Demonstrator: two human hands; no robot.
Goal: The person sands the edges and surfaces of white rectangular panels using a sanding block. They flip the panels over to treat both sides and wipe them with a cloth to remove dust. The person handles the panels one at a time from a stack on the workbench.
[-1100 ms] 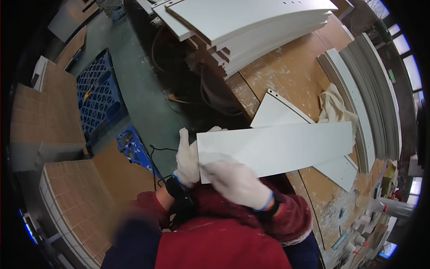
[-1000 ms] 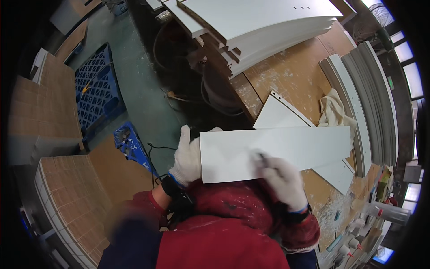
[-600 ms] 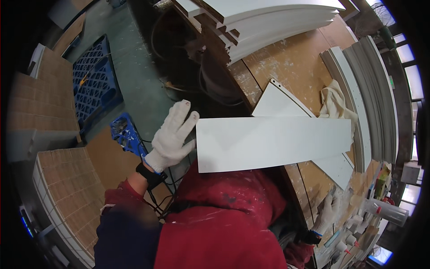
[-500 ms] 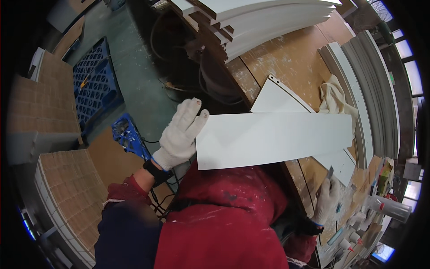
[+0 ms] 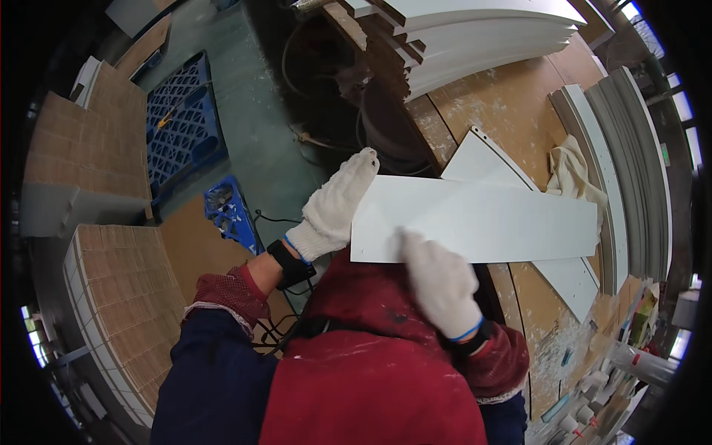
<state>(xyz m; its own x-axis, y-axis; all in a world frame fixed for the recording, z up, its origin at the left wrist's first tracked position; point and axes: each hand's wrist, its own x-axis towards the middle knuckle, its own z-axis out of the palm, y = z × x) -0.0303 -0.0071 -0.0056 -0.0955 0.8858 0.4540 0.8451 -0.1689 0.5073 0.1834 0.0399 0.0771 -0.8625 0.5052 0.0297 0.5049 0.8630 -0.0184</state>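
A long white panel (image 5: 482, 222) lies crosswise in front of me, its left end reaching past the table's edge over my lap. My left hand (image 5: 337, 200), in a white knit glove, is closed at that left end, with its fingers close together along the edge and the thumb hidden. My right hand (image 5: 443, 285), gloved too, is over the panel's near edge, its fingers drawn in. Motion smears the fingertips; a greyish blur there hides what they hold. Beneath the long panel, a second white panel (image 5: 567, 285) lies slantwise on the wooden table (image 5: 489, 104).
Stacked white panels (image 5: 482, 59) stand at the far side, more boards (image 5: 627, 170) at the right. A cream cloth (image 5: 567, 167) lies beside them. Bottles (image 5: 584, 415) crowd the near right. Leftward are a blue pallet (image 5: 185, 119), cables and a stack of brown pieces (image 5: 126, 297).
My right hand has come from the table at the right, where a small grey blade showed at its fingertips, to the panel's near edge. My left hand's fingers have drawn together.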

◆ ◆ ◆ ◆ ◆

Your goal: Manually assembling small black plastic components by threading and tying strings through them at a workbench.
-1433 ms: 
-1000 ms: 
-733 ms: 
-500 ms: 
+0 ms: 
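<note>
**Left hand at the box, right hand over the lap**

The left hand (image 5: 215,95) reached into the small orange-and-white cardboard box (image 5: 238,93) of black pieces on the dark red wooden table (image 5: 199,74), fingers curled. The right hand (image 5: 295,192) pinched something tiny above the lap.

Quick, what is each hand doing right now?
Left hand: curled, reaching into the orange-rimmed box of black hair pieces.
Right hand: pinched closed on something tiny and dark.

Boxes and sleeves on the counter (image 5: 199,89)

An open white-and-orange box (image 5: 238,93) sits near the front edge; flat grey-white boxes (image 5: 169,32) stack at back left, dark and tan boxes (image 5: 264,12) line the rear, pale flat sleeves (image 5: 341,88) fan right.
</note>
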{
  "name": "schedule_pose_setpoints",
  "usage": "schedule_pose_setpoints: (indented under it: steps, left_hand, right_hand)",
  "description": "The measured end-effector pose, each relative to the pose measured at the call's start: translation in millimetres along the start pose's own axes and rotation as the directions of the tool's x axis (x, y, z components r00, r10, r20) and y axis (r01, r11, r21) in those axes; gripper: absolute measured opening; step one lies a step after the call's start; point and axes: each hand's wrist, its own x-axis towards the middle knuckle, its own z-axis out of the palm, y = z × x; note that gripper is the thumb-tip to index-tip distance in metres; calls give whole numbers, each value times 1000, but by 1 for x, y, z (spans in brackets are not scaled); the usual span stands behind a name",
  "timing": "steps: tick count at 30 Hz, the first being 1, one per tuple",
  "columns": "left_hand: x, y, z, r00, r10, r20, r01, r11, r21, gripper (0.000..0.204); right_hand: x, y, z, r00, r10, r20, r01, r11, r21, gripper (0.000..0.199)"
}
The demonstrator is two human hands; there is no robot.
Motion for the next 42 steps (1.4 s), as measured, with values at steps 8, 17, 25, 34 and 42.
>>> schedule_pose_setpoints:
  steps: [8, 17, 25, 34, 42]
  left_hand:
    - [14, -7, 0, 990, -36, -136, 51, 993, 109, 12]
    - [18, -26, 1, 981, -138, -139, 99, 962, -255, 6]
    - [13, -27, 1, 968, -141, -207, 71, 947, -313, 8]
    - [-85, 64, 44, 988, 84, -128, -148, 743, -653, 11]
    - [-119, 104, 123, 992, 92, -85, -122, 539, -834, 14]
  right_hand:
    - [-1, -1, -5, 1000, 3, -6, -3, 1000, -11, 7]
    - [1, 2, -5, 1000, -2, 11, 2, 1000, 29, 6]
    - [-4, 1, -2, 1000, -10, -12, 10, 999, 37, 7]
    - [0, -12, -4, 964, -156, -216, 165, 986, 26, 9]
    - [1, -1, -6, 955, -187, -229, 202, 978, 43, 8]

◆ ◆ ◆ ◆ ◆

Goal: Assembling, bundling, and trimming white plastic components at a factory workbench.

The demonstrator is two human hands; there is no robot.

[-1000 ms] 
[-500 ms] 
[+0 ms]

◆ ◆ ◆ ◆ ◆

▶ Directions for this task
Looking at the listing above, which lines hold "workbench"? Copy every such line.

▶ Response to this exercise
Goal: The person sands the edges and surfaces of white rectangular panels using a sanding block. They flip the panels over to treat both sides and wipe them with a cloth to remove dust. The person handles the panels one at a time from a stack on the workbench.
Your goal: Manually assembling small black plastic components by threading and tying strings through them at a workbench.
Goal: Assembling, bundling, and trimming white plastic components at a factory workbench.

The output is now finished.